> [What this task involves]: Only these lines of the data below are wanted: the one with "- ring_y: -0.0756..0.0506", the one with "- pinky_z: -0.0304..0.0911", and any lines between them, each repeated exactly.

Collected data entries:
━━━

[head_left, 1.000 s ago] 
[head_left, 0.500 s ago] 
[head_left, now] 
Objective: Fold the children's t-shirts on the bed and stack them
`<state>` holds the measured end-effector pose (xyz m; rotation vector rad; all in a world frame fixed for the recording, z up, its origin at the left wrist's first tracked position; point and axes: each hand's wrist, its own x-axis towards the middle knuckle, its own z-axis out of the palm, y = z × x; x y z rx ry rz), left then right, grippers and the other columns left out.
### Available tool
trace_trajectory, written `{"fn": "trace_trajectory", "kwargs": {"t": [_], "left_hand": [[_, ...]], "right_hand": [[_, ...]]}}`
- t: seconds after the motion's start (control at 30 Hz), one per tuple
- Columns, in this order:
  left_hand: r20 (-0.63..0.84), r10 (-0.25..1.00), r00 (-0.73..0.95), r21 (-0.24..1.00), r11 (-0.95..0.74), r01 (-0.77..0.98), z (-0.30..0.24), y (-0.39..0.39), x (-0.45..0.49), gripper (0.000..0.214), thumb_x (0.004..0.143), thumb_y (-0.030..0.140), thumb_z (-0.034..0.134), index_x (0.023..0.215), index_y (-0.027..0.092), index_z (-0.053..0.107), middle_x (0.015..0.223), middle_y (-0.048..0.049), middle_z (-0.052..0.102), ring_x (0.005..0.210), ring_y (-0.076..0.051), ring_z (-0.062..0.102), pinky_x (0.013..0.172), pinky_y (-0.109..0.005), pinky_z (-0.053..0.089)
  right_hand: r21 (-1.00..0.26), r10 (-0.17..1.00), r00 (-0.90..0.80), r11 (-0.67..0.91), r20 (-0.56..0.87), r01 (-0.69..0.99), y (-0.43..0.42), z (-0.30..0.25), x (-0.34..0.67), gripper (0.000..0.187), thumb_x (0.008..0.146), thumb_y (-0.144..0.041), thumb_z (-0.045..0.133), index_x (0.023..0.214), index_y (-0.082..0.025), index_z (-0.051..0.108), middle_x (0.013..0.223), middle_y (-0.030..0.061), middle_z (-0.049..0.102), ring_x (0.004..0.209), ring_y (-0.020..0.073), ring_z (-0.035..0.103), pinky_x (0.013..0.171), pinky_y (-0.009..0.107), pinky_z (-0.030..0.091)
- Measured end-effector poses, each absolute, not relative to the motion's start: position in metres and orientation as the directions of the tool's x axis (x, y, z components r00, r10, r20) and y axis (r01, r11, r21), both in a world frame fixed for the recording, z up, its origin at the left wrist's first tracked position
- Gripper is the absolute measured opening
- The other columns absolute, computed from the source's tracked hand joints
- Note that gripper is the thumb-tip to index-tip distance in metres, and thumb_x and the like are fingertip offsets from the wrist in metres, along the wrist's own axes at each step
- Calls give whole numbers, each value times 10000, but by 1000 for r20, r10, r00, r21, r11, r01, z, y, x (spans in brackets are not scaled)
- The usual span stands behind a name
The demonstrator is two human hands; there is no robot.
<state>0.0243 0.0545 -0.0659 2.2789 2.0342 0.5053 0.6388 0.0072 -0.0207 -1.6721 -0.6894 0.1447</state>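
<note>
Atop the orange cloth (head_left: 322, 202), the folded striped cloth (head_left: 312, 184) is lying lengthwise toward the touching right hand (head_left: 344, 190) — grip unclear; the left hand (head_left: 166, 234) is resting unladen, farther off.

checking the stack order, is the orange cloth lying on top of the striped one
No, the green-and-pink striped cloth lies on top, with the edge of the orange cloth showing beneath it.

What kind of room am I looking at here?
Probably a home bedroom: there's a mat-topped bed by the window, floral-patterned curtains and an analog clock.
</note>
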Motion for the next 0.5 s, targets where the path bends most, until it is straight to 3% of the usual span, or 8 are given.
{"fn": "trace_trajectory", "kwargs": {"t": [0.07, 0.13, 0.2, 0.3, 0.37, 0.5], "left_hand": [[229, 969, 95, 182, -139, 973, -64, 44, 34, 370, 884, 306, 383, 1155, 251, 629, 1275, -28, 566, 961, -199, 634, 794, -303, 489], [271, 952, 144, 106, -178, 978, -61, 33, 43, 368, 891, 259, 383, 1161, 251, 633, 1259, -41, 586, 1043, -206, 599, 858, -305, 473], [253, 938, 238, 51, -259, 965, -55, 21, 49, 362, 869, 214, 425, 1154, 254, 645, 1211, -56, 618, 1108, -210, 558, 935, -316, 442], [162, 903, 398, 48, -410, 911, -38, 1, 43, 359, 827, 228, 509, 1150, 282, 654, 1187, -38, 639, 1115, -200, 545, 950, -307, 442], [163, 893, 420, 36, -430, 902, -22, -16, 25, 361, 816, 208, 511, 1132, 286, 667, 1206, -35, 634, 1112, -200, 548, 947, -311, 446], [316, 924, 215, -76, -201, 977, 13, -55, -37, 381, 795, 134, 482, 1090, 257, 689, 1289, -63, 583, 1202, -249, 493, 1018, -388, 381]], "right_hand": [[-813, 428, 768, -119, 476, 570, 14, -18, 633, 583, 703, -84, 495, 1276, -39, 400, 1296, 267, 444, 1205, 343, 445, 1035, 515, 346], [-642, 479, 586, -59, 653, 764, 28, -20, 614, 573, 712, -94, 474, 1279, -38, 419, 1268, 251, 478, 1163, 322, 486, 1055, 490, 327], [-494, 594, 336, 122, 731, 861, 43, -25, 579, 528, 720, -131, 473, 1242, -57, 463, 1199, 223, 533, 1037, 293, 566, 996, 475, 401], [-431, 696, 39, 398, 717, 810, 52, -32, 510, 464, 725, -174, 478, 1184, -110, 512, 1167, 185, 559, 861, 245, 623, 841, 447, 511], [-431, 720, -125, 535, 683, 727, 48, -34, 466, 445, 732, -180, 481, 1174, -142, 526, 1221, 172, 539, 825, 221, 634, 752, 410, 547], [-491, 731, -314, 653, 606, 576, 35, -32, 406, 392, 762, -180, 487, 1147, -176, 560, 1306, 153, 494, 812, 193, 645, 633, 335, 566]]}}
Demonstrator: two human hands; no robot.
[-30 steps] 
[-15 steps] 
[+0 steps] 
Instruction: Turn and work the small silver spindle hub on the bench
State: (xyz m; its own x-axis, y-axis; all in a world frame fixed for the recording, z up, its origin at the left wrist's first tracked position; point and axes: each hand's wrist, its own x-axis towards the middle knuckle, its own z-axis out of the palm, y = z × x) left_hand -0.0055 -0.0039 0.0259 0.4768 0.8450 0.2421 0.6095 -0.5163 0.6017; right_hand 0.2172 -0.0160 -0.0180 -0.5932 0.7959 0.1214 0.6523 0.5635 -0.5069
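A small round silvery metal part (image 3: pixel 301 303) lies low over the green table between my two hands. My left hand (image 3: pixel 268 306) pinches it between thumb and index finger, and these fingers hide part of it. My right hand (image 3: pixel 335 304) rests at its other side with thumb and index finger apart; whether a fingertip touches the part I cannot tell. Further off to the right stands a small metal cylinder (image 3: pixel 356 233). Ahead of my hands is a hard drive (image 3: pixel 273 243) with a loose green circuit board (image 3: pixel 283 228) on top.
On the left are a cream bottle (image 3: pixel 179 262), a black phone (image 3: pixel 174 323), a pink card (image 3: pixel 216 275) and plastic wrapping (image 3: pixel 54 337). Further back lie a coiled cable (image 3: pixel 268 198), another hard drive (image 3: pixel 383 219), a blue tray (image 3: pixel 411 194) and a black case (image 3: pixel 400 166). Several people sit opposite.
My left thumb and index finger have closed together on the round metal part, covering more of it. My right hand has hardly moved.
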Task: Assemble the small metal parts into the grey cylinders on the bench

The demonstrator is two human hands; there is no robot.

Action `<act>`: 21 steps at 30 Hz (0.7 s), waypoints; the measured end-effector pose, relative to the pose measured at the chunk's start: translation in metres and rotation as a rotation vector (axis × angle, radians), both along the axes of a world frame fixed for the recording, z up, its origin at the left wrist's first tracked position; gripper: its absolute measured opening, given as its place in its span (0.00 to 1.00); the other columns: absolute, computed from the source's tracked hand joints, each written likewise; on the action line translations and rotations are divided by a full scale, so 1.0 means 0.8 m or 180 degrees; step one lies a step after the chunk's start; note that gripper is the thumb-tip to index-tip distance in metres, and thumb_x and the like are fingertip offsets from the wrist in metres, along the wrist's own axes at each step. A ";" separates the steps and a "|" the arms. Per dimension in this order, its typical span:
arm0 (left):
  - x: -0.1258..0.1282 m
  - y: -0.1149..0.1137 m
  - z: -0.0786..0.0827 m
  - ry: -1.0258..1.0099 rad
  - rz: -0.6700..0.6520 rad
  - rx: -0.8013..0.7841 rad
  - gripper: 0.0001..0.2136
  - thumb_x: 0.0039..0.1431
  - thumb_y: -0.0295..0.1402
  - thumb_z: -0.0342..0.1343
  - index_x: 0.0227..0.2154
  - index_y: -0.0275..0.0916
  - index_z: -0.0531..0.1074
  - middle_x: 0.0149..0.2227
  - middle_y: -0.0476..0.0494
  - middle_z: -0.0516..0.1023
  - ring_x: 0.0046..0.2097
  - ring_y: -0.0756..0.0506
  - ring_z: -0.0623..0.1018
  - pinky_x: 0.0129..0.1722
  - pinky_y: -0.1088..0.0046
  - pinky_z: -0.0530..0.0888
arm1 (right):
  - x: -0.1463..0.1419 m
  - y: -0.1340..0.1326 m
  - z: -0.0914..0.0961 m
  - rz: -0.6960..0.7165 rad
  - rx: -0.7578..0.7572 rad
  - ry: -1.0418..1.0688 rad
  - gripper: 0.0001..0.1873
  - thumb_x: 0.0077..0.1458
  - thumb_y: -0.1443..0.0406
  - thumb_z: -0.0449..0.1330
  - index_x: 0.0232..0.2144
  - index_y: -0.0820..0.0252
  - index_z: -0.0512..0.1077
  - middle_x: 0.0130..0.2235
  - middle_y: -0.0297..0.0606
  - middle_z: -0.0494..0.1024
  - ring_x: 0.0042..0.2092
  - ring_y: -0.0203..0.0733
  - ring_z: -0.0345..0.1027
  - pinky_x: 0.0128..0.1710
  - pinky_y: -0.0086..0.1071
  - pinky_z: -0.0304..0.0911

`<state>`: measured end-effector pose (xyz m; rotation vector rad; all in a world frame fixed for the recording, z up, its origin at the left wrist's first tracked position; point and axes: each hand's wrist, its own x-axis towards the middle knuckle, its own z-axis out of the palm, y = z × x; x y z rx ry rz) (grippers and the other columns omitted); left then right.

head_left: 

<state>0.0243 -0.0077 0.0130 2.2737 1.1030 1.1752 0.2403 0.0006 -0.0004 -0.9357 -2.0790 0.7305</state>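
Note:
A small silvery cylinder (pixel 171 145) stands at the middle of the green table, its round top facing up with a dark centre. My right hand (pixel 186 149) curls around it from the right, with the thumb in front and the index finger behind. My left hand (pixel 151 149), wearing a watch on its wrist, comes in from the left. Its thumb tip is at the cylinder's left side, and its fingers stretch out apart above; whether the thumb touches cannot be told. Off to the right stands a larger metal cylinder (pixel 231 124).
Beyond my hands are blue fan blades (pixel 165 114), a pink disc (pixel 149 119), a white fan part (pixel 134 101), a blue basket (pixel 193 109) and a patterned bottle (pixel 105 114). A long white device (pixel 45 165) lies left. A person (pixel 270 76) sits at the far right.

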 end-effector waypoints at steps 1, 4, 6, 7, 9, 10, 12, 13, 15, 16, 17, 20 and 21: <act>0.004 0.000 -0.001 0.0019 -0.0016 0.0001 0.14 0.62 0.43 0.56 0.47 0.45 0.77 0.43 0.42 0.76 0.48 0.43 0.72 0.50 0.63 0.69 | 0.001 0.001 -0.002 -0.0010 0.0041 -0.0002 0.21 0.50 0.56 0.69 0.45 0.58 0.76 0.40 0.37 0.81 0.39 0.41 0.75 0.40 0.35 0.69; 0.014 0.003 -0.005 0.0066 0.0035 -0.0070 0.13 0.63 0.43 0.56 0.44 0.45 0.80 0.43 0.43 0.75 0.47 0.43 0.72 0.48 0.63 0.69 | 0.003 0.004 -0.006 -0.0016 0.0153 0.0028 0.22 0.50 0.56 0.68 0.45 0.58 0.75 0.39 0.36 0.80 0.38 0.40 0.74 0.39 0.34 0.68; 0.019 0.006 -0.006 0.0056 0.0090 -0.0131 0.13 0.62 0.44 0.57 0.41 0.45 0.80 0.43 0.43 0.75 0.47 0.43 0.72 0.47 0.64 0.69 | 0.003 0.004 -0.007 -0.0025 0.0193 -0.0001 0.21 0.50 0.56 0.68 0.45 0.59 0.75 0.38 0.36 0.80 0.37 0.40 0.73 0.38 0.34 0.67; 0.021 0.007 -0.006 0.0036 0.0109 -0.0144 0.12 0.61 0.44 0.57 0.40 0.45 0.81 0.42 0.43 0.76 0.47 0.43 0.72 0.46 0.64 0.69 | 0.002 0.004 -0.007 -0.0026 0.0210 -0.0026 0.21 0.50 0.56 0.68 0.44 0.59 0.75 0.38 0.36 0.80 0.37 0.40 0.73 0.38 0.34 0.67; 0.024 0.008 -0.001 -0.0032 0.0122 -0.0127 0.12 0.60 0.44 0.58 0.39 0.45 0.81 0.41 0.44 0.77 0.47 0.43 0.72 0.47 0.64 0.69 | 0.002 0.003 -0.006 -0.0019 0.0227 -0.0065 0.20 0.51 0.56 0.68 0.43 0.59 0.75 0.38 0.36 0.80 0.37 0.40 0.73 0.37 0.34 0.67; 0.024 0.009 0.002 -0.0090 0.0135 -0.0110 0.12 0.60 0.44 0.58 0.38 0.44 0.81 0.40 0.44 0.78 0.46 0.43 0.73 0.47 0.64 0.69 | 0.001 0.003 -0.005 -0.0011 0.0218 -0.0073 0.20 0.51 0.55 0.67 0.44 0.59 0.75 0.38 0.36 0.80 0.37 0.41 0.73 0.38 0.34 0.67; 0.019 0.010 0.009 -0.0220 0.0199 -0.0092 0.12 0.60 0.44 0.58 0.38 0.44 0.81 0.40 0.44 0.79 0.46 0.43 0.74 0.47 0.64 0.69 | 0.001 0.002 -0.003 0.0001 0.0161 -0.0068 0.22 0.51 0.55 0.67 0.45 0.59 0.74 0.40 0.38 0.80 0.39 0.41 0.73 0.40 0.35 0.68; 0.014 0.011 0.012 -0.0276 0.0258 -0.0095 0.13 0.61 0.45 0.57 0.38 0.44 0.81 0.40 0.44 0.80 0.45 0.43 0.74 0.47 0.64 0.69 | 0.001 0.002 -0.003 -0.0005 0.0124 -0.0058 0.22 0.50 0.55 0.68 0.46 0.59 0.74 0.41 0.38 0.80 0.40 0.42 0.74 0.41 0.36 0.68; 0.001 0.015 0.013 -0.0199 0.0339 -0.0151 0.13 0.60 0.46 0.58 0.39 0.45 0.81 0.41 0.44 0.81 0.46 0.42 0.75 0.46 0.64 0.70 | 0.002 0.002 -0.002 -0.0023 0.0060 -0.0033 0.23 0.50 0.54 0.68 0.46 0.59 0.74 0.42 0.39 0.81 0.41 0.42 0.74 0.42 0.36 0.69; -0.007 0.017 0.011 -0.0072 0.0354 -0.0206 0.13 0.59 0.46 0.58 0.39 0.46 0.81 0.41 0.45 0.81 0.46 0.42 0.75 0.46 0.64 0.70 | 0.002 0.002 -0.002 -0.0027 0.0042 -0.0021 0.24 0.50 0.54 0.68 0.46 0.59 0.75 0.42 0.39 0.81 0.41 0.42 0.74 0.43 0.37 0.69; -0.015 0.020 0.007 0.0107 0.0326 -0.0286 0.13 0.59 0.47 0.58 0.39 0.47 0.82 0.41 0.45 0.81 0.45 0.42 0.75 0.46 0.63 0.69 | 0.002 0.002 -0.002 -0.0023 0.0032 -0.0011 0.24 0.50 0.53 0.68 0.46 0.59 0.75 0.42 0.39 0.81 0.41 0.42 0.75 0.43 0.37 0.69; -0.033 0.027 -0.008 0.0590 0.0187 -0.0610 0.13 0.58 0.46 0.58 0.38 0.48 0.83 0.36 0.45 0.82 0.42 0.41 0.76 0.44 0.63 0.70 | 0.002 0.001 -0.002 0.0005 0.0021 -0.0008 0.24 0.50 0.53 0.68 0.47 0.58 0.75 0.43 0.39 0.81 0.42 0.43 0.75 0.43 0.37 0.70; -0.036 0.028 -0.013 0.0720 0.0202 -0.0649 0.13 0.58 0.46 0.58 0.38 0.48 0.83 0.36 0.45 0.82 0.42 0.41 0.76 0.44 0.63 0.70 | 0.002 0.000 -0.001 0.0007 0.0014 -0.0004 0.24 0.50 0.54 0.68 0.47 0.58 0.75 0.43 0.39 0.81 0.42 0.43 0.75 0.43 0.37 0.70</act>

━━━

> [Output below]:
  - ring_y: -0.0756..0.0506
  - ring_z: -0.0623..0.1018
  - pinky_x: 0.0129..0.1722
  - pinky_y: -0.1088..0.0046
  - pinky_z: -0.0530..0.0888
arm1 (right):
  - x: -0.1463..0.1419 m
  - y: -0.1340..0.1326 m
  - z: -0.0914..0.0961 m
  - rz: -0.6960..0.7165 rad
  - rx: -0.7578..0.7572 rad
  - ry: -1.0418..1.0688 rad
  - gripper: 0.0001..0.1873
  - thumb_x: 0.0077..0.1458
  - thumb_y: -0.1443..0.0406
  - thumb_z: -0.0449..0.1330
  - index_x: 0.0232..0.2144
  - index_y: -0.0820..0.0252
  - index_z: -0.0512..0.1077
  - middle_x: 0.0130..0.2235
  - middle_y: -0.0297..0.0606
  - middle_z: -0.0494..0.1024
  - ring_x: 0.0042..0.2092
  - ring_y: -0.0203..0.0733
  - ring_z: -0.0345..0.1027
  - pinky_x: 0.0128..0.1710
  - pinky_y: -0.0086..0.1071
  - pinky_z: -0.0304..0.0911

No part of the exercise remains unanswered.